These sessions with Milner, a man who was worth talking to, invigorated him, though he suspected she failed to see their importance. She just wanted him occupied, not moping.

‘Tell me again,’ she repeated. Nothing pleased him better. It helped to arrange his ideas.

‘As I was saying, Milner thinks we can get through this – always assumed the damned War Office sends through the funds and they get the hospitals sorted out. We can get a local government in place on terms that suit both sides. We just have to leave out the question of the blacks.’

‘The blacks?’ she asked with transparent caution. He was sure she’d heard him the first time.

‘Yes, yes, naturally, the blacks,’ he nodded, trying not to sound irritable. ‘In theory, of course, we should think about enfranchising them, land rights and so on. That’s certainly what those airy intellectuals, the Liberals, want. Opinion out here would never hear of it. And if we want a united southern Africa, to create a union here, one in which we are acknowledged as the Mother Country, we have to find common ground. It’s the union of the two races, those of Dutch inheritance and ourselves, that must be the goal.’

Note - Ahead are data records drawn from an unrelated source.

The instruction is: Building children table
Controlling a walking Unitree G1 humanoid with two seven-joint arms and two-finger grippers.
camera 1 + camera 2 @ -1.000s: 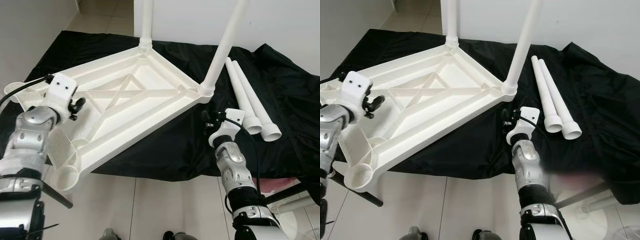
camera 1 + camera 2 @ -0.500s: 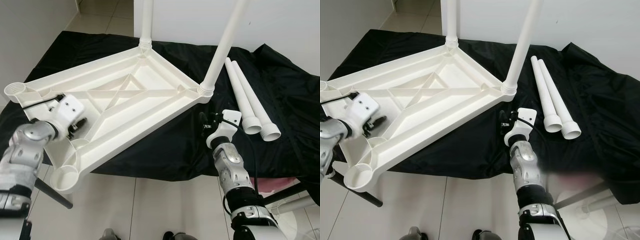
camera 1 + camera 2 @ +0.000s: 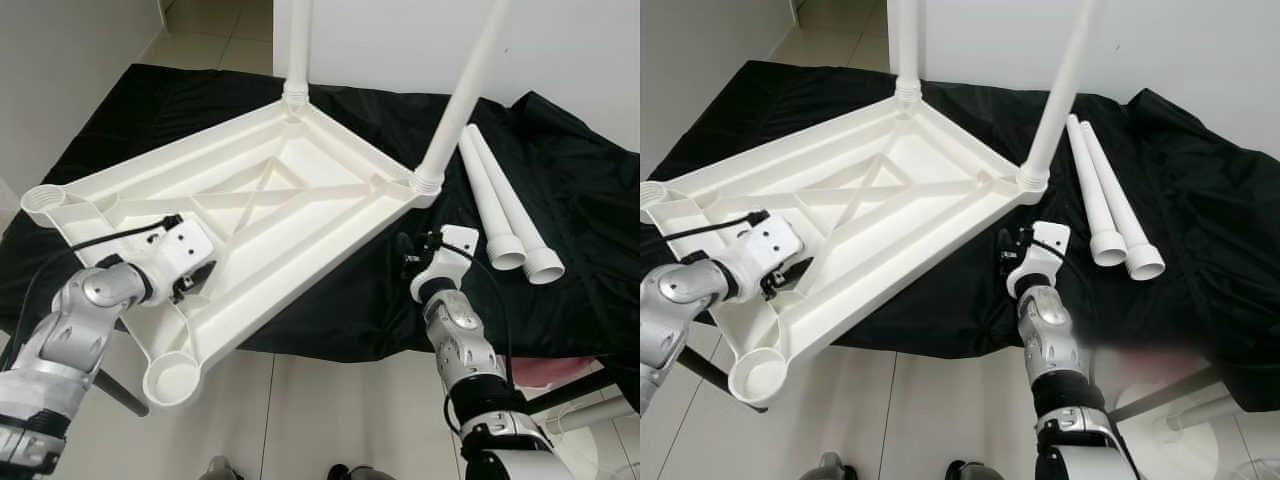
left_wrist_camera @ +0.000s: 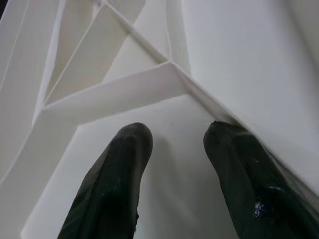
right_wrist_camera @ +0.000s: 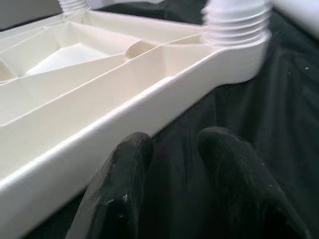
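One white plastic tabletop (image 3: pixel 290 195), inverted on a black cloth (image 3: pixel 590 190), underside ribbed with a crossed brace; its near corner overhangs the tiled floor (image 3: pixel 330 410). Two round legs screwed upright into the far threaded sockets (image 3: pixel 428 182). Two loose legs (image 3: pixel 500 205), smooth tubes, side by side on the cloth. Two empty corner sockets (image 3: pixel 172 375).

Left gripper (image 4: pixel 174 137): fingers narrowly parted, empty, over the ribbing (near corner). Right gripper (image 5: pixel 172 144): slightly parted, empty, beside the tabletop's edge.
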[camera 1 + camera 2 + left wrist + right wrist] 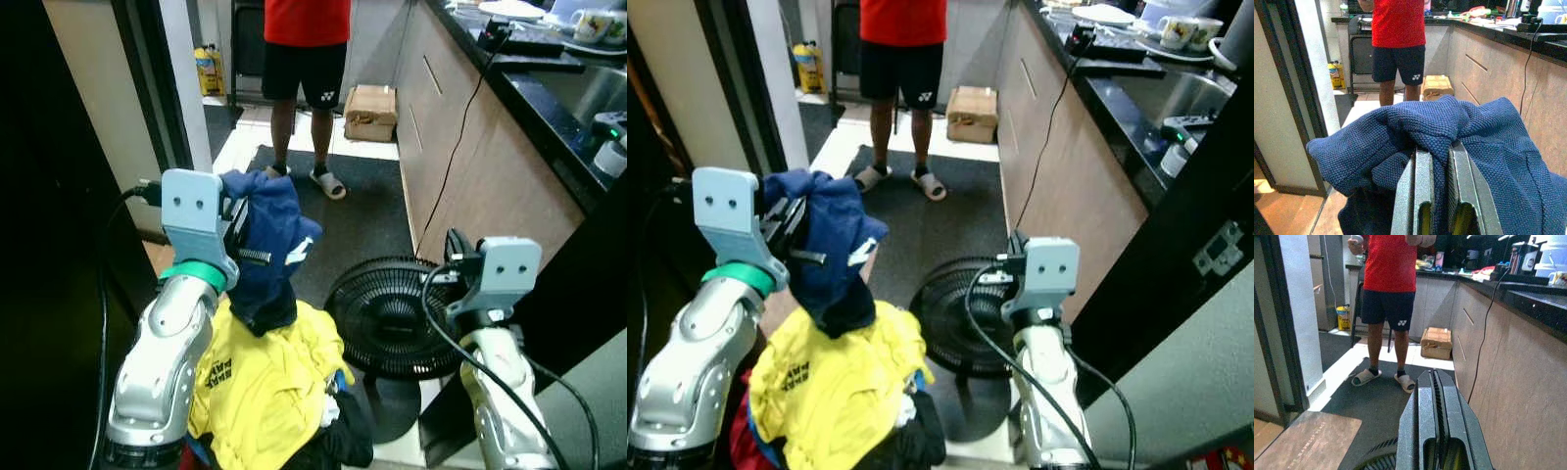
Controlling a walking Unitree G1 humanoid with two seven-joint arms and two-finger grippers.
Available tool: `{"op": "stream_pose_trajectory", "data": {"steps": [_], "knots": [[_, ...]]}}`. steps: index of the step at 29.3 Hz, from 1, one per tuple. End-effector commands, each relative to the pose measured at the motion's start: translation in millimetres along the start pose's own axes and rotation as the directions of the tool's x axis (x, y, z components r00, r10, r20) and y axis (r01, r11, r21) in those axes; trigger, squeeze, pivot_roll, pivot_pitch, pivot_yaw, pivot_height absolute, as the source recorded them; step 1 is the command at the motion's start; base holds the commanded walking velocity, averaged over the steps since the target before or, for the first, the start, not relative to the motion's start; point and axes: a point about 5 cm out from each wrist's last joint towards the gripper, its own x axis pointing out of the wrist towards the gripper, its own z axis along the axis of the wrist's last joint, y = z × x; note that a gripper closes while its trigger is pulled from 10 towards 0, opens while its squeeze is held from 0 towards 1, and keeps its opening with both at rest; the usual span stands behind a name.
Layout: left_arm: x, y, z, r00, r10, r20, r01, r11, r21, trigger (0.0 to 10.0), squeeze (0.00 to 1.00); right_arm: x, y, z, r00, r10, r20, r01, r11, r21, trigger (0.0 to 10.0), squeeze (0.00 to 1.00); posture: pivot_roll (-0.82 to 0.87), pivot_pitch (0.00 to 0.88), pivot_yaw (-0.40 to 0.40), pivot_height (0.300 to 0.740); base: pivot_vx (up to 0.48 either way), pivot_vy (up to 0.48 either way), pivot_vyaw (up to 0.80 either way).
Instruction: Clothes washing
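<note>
Left gripper (1438, 196) is clenched on blue garment (269, 250), which hangs straight down over yellow shirt (260, 387); right gripper (1437, 431) (fingers pressed together, empty) waits far right.

Head views sharp, evenly lit indoors; black shadow fills left edge and lower right. Glare on glossy countertop (549, 83) upper right. Wrist views: near fingers soft, background clear.

— Where's the navy garment (266, 245)?
— Bunched and hanging, pinched in the left gripper (1439, 161) above the pile.
— And the yellow shirt (263, 387)?
— Crumpled on top, dark print showing.
</note>
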Motion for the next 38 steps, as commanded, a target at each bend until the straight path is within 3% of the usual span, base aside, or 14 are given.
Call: {"op": "stream_pose_trajectory", "data": {"steps": [1,16,38], "knots": [[-1.6,-0.1,4.7,1.000,-0.004,0.014,0.004,1.000,-0.002,10.0,0.00,-2.8,-2.5,-2.6,1.000,-0.017,-0.021,0.017,1.000,0.007,10.0,0.00,0.07,0.024,0.014,0.740,-0.322,0.000,0.00],[-1.8,0.5,4.5,1.000,0.007,0.000,-0.007,1.000,0.000,10.0,0.00,-1.0,0.7,-2.5,0.999,-0.002,-0.037,0.003,1.000,0.021,10.0,0.00,0.07,0.024,0.014,0.740,-0.325,0.000,0.00],[0.9,-3.7,5.5,1.000,-0.021,-0.003,0.021,1.000,0.001,10.0,0.00,0.9,1.4,-1.4,0.999,0.005,-0.047,-0.003,0.999,0.044,10.0,0.00,0.08,0.012,0.007,0.740,-0.044,0.000,-0.80]]}}
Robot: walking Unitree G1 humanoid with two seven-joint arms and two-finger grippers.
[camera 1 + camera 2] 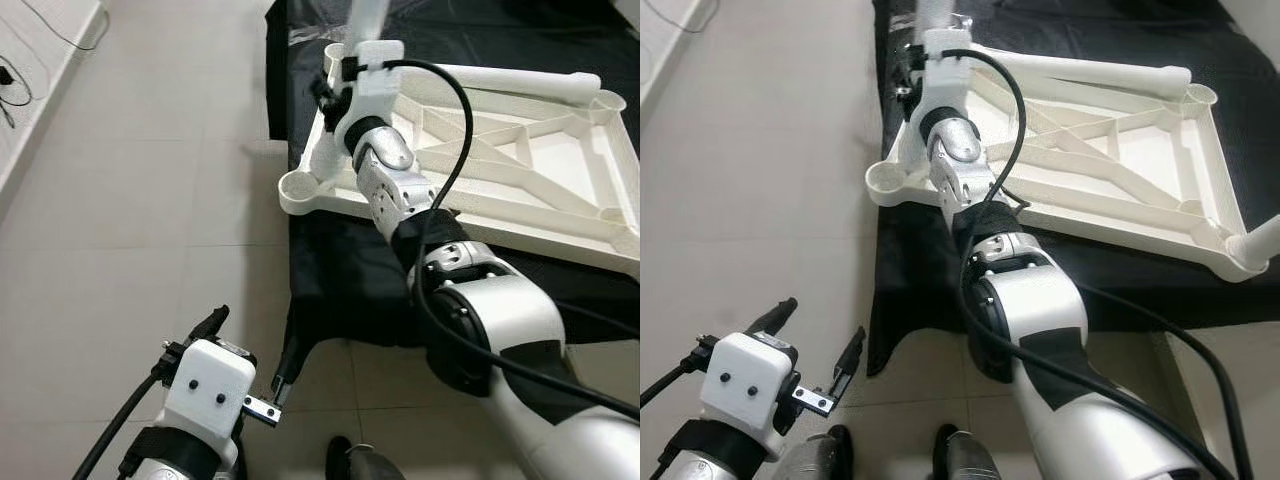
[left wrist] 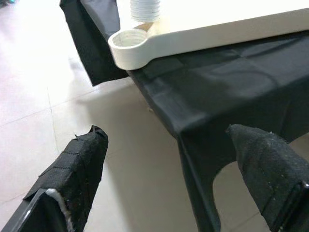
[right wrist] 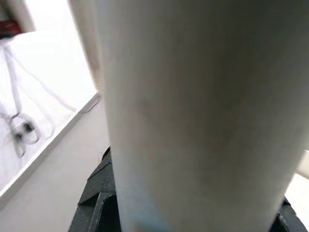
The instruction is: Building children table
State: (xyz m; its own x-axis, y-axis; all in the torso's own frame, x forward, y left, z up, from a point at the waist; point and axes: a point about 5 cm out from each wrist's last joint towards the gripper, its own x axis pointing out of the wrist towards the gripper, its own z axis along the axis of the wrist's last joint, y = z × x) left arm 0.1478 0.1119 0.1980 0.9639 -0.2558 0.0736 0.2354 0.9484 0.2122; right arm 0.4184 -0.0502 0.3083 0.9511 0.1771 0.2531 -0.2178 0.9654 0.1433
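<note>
The white table top (image 1: 470,215) lies upside down on a black cloth (image 1: 340,270), its ribs facing up. An empty round socket (image 1: 298,186) marks its near left corner. At the far left corner my right gripper (image 1: 345,80) is shut on a white table leg (image 1: 368,20), held upright; the leg (image 3: 193,111) looms close in the right wrist view. Its threaded end (image 2: 145,9) shows just behind the socket (image 2: 128,41) in the left wrist view. My left gripper (image 1: 248,345) hangs open and holds nothing, low over the floor by the cloth's near left corner.
A second white leg (image 1: 520,80) lies along the table top's far edge, and another leg (image 1: 1260,240) pokes up at the right corner. Pale floor tiles (image 1: 150,200) stretch to the left. Cables (image 1: 15,80) lie by the left wall.
</note>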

Carrie kept tugging at the lace on her cuff as he was explaining.

He could see her struggle to contain herself, hear the effort behind her even voice. ‘But Rud,’ she began, ‘Rud, have you forgotten Vermont? In Brattleboro you seemed red hot for anti-slavery, like the rest of us.’

‘Well, so I am but we’re not talking about slavery here. We’re talking about governing natives, blacks with no more tradition or culture than a tent and a blanket. Not fit by a mile to hold land, certainly not to vote –’

She came in before he’d finished speaking

‘How do you know that, Rud? What do we know of these people? It’s the Malays we see most of and the woman who does our washing is sharp as a knife. Have you ever exchanged two words with one of those black people you’re so quick to write off?’

She was walking so fast he had to hurry to keep up with her.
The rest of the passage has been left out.